Karnına batan bu ağrı onun gücünü, dirayetini azaltıyordu. Tüm duvar boyunca uzanan tezgaha yaklaştı ve sırtını oraya dayayarak biraz soluklandı. Deniz'de bir hareketlenme hissettiğinde kafasını kaldırıp ona baktı. Gözlerinde ufak da olsa bir endişe, bir yumuşama gördüğünde nispeten rahatladı. Deniz hala aynı Deniz'di. Sadece biraz sinirliydi ve Fatih bunun üstesinden gelecekti.

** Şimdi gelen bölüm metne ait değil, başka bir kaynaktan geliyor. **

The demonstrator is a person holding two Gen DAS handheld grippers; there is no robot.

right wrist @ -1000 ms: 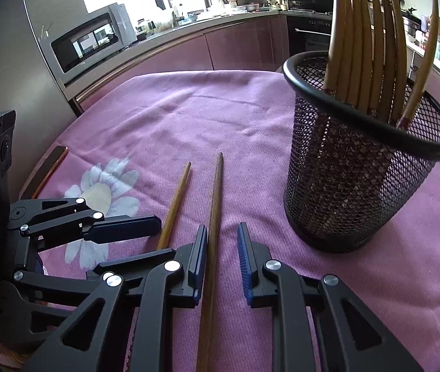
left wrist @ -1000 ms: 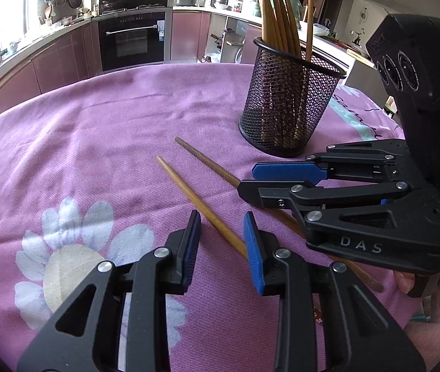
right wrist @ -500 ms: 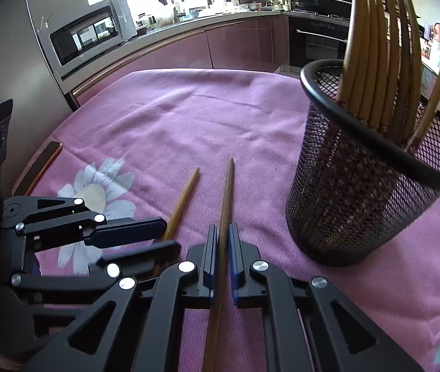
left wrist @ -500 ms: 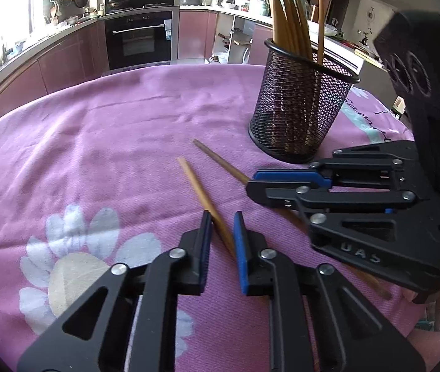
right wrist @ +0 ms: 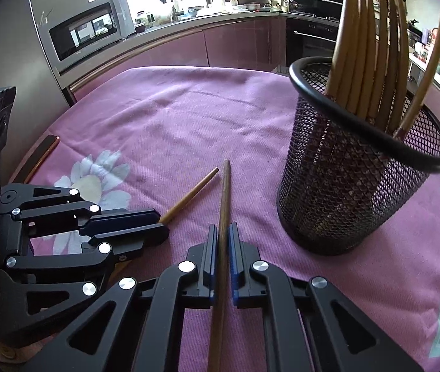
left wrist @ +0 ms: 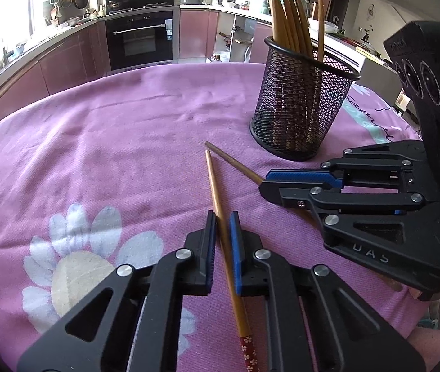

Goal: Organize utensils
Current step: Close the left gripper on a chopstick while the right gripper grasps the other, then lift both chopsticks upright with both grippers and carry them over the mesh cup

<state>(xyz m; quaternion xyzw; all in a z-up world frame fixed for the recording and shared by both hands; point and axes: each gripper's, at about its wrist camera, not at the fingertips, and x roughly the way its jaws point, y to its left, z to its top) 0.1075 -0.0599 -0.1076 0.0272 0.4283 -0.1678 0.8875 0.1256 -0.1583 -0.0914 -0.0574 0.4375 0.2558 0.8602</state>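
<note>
Two wooden chopsticks are at the front of a pink tablecloth. My left gripper [left wrist: 222, 220] is shut on the lighter chopstick [left wrist: 214, 186], which has a red flowered end. My right gripper [right wrist: 222, 232] is shut on the darker chopstick [right wrist: 224, 195]. In the right wrist view the left gripper [right wrist: 161, 228] holds the lighter chopstick [right wrist: 193, 192] to the left. In the left wrist view the right gripper [left wrist: 265, 183] holds the darker chopstick [left wrist: 232, 162]. A black mesh holder [left wrist: 300, 105] with several chopsticks stands behind; it also shows at the right in the right wrist view [right wrist: 353, 183].
The round table's pink cloth [left wrist: 111, 142] has a white flower print [left wrist: 77, 263] at the front left. A dark flat object [right wrist: 41, 155] lies at the table's left edge. Kitchen counters, an oven and a microwave lie beyond the table.
Both grippers have closed: the right on the darker chopstick, then the left on the lighter one. The lighter chopstick now points more straight ahead, its tip next to the darker one's.
</note>
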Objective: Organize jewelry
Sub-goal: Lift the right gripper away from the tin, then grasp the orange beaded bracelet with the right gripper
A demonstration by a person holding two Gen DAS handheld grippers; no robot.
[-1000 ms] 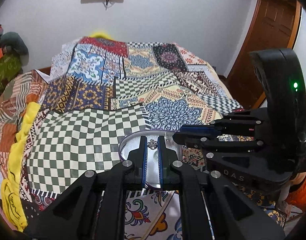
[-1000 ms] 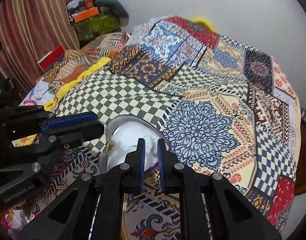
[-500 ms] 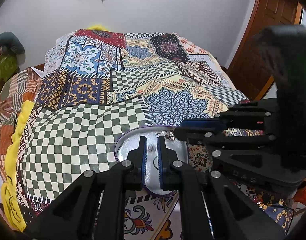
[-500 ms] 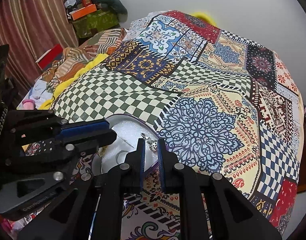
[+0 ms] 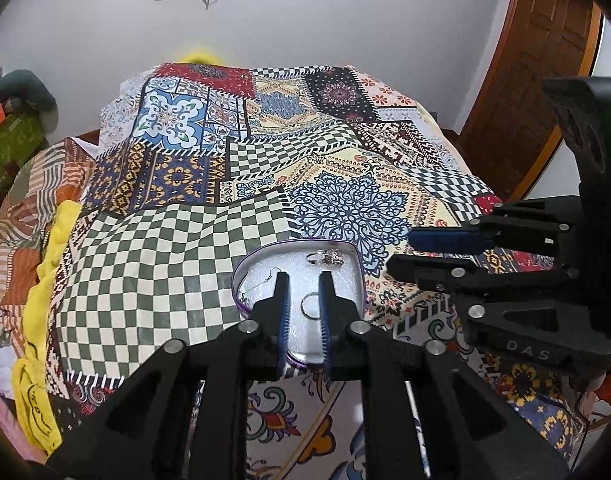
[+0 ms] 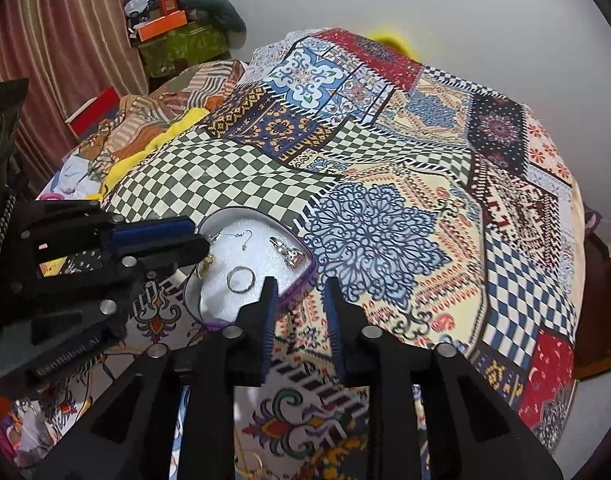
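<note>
While rings lie in the tray (image 6: pixel 309 258), both grippers (image 5: pixel 303 280) (image 6: pixel 299 286) have just parted, empty.

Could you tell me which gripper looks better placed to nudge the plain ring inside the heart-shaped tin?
Probably the left gripper: its open jaws frame the plain ring inside the heart-shaped tin. The right gripper hangs over bedspread beside it.

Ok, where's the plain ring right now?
In the right wrist view the plain ring lies on the white foam inside the tray, left of the ornate ring.

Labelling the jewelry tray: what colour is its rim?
Purple rim, white lining; clearest in the right wrist view.
</note>
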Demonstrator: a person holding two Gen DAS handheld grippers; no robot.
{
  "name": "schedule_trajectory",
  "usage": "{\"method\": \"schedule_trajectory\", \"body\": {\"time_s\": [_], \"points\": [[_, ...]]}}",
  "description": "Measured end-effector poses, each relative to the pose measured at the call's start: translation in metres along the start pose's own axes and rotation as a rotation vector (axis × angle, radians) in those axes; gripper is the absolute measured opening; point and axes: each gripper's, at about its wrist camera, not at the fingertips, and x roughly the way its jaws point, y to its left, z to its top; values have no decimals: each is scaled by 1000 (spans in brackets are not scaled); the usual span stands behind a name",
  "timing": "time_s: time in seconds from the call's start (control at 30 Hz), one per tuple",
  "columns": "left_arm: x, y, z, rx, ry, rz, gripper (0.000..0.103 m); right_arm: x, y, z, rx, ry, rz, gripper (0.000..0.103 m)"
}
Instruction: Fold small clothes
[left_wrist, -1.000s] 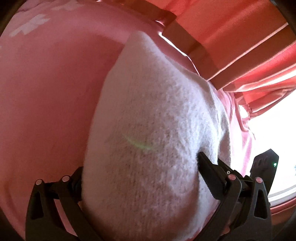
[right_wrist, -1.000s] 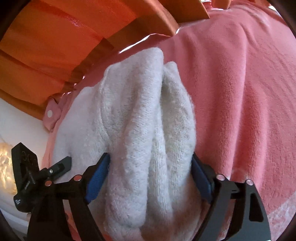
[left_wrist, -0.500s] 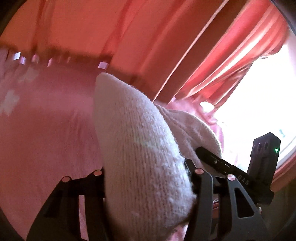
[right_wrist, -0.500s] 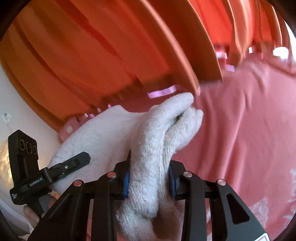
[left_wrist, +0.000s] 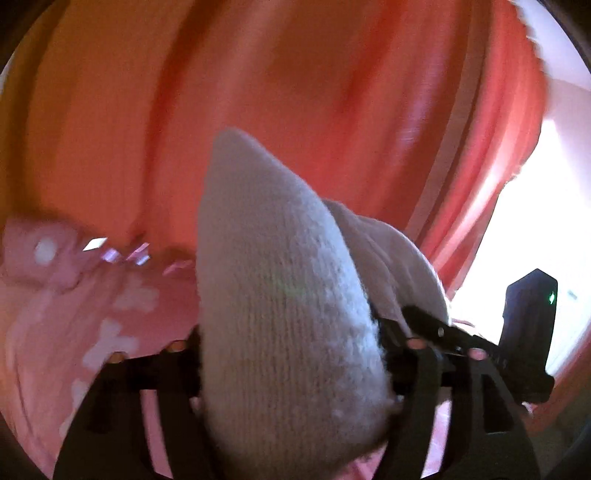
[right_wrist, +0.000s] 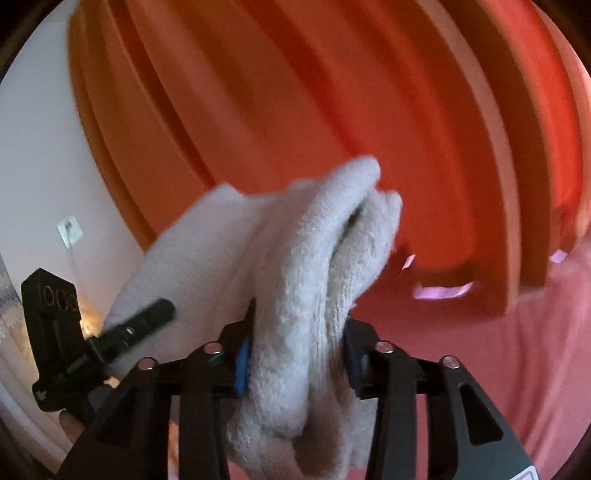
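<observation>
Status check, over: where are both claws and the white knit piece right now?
Left claw shut on white knit garment. Right claw shut on its bunched other end. Garment lifted off pink blanket, orange curtain behind. Nothing in the way.

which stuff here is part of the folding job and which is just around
Job:
white knit garment, bunched
left gripper, shut on it
right gripper, shut on it

Just around:
orange curtain
pink blanket
white wall
</observation>
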Motion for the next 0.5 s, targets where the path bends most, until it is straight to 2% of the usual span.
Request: {"method": "schedule_trajectory", "body": {"time_s": [0.03,0.07,0.13,0.17,0.23,0.3,0.43,0.5], "points": [[17,26,-11,-38,25,52,86,25,-11,-12,32,37,-21,48],[29,46,-22,-73,41,105,87,55,-24,-31,53,86,-86,48],[62,103,-60,-176,136,293,82,83,-38,-55,43,121,-187,48],[68,119,-71,-222,156,323,77,94,-46,-70,47,134,-213,48],[69,151,-95,-353,148,255,78,106,-59,-84,110,153,-159,48],[68,159,-101,-403,143,261,85,119,-65,-88,155,199,-119,48],[75,159,-97,-351,152,258,96,135,-64,-83,148,230,-75,65],[79,166,-98,-358,181,267,98,146,-64,-83,148,251,-71,69]]}}
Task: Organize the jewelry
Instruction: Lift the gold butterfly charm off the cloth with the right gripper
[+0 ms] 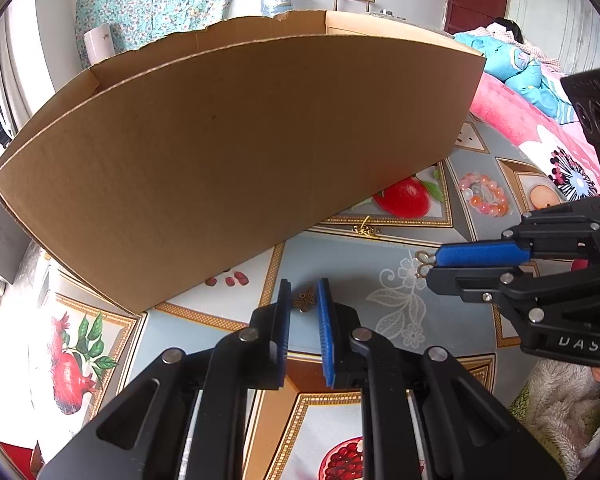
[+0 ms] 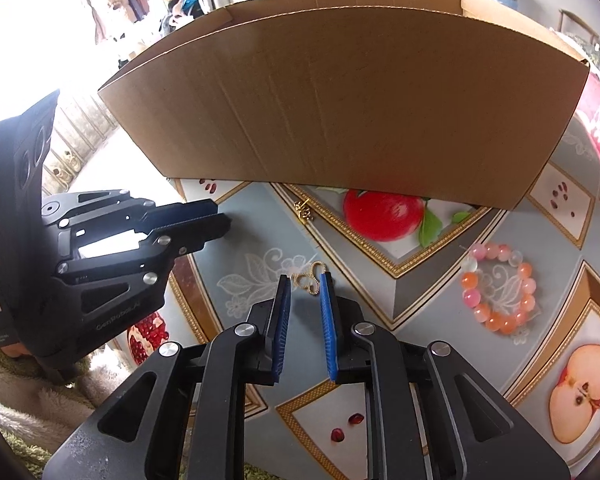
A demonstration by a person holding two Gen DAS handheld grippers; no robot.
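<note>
A large cardboard box stands on the fruit-patterned tablecloth; it also shows in the right wrist view. My left gripper is open, its tips on either side of a small bronze flower-shaped piece on the cloth. My right gripper is open just behind a gold looped earring; in the left wrist view the right gripper is beside that gold piece. A pink and orange bead bracelet lies to the right, also in the left wrist view. A small gold item lies near the box.
The tablecloth has printed apples and pomegranates. A bed with pink and blue bedding is at the right. A fluffy fabric lies at the table's near edge. A white cup stands behind the box.
</note>
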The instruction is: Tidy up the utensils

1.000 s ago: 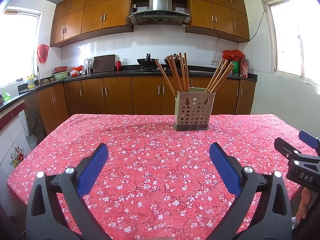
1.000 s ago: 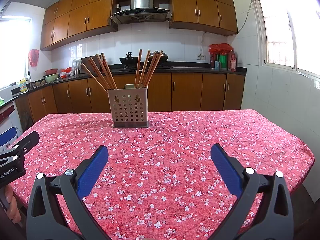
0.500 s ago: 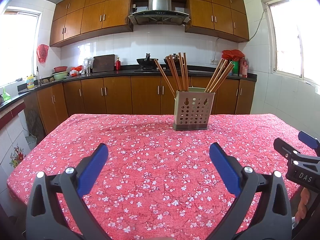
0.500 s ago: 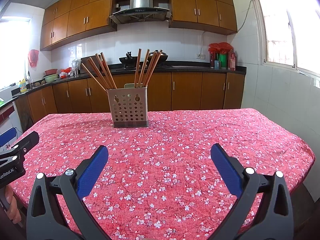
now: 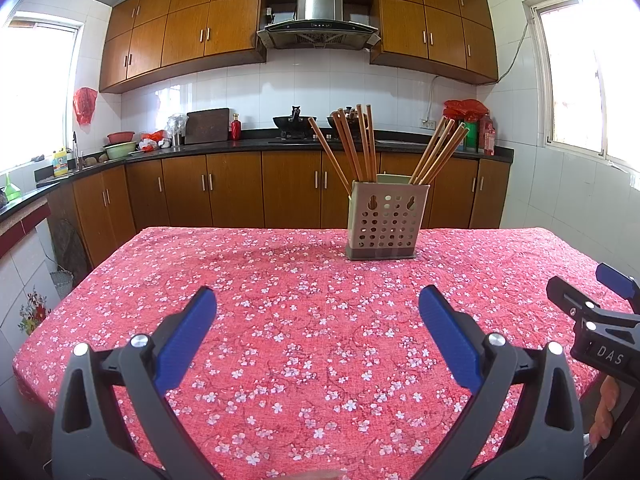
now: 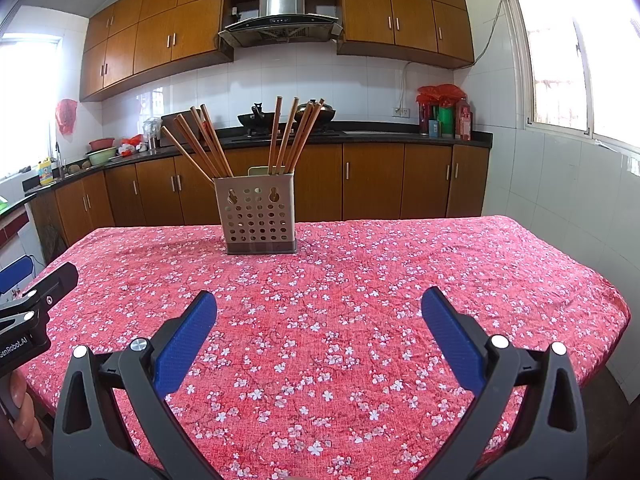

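A beige perforated utensil holder (image 5: 383, 220) (image 6: 256, 216) stands upright on the far part of the table. Several wooden chopsticks (image 5: 354, 146) (image 6: 208, 144) lean out of it in two bunches. My left gripper (image 5: 318, 312) hangs open over the near table, well short of the holder, with nothing between its blue pads. My right gripper (image 6: 319, 312) is likewise open and empty, low over the near edge. Each gripper shows at the side of the other's view, the right one (image 5: 592, 312) and the left one (image 6: 36, 292).
A red floral tablecloth (image 5: 304, 320) (image 6: 360, 280) covers the table. Behind it run brown kitchen cabinets, a dark counter (image 5: 260, 142) with a stove and pots, and a range hood. Fingers of a hand (image 5: 606, 404) (image 6: 20, 400) hold the grippers.
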`<state>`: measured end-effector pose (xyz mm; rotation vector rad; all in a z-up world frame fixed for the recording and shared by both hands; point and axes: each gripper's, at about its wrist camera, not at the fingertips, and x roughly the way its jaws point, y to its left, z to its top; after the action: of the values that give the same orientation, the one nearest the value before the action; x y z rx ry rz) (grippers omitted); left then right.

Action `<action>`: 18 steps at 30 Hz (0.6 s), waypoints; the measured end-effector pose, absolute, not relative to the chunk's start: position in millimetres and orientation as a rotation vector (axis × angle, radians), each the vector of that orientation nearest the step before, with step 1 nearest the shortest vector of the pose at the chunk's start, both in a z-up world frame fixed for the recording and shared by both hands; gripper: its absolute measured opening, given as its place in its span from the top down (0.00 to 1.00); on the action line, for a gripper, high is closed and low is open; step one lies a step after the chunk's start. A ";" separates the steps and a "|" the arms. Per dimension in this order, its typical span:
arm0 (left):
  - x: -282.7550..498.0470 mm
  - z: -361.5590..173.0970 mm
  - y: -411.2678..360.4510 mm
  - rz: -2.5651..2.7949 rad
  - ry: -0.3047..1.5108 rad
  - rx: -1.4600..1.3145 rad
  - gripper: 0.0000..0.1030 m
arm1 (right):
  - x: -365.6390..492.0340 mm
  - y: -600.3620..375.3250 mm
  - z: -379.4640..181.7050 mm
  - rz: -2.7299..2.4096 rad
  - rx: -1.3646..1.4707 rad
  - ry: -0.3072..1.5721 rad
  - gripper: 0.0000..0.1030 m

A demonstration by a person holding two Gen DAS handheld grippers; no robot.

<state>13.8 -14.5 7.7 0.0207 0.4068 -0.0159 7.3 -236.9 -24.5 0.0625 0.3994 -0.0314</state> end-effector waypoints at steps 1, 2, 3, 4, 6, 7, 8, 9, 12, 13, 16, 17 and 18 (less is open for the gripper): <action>13.8 7.7 -14.5 -0.016 0.407 0.021 0.04 | 7.6 -237.1 -24.5 -0.031 0.062 0.399 0.02; 13.8 7.7 -14.7 -0.015 0.407 0.020 0.04 | 7.4 -237.0 -24.4 -0.032 0.062 0.399 0.02; 13.8 7.8 -14.5 -0.015 0.407 0.020 0.04 | 7.5 -237.1 -24.4 -0.031 0.062 0.399 0.02; 13.9 7.5 -15.1 -0.016 0.407 0.019 0.04 | 7.6 -237.1 -24.3 -0.031 0.062 0.400 0.02; 13.8 7.8 -14.4 -0.016 0.407 0.020 0.04 | 7.5 -237.0 -24.3 -0.031 0.063 0.399 0.02; 13.8 7.8 -14.3 -0.016 0.407 0.020 0.04 | 7.6 -237.0 -24.2 -0.032 0.063 0.399 0.02; 13.8 7.8 -14.5 -0.016 0.407 0.020 0.04 | 7.3 -236.7 -24.3 -0.032 0.062 0.399 0.02; 13.7 7.8 -14.5 -0.016 0.407 0.020 0.04 | 7.6 -237.0 -24.2 -0.031 0.063 0.400 0.02; 13.9 7.7 -14.8 -0.015 0.408 0.019 0.04 | 7.6 -237.0 -24.1 -0.032 0.063 0.400 0.02; 13.8 7.9 -14.4 -0.015 0.407 0.019 0.04 | 7.3 -236.8 -24.1 -0.032 0.063 0.400 0.02; 13.3 6.7 -14.2 -0.016 0.409 0.018 0.04 | 7.5 -237.2 -24.0 -0.031 0.063 0.400 0.02; 13.2 6.4 -14.8 -0.017 0.409 0.017 0.04 | 7.4 -237.1 -23.9 -0.032 0.063 0.400 0.02; 13.2 5.8 -15.1 -0.016 0.410 0.017 0.04 | 7.4 -237.1 -23.9 -0.032 0.063 0.400 0.02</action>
<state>13.2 -15.1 5.8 0.0170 0.4100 -0.0161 7.4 -237.1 -23.9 0.0627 0.4000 -0.0318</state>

"İyi misin? Yaran mı var?"
"Daha iyi olamam Deniz. Sen benim tek ilacımsın."
Deniz'in gardını düşürdüğünü sanmıştı ama yanılmıştı. Deniz sakindi ama kesinlikle Fatih'i affetmemiş, yumuşamamıştı.
"Geç kaldın! Öyle istediğin zaman gidip istediğin zaman gelemezsin Fatih. Ben senin için ilk vazgeçilecekler arasındayım. Daha önce de gittin ve ben seni buldum. Ama artık senin için tek başıma çabalamayacağım. Buradan defol ve bir daha gelme. Seninle iş yapmam!"
diyerek kapıya ilerledi. Fatih onun bu kararlı duruşu karşısında biraz umudunu yitirse de bu acımasız sözleriyle sinirlenmesine engel olamadı.
"Hiçbir yere gitmeye niyetim yok." diye bağırdı arkasından ve ekledi.
"Benimle iş yapmazsan burayı açacak malzemen de olmaz."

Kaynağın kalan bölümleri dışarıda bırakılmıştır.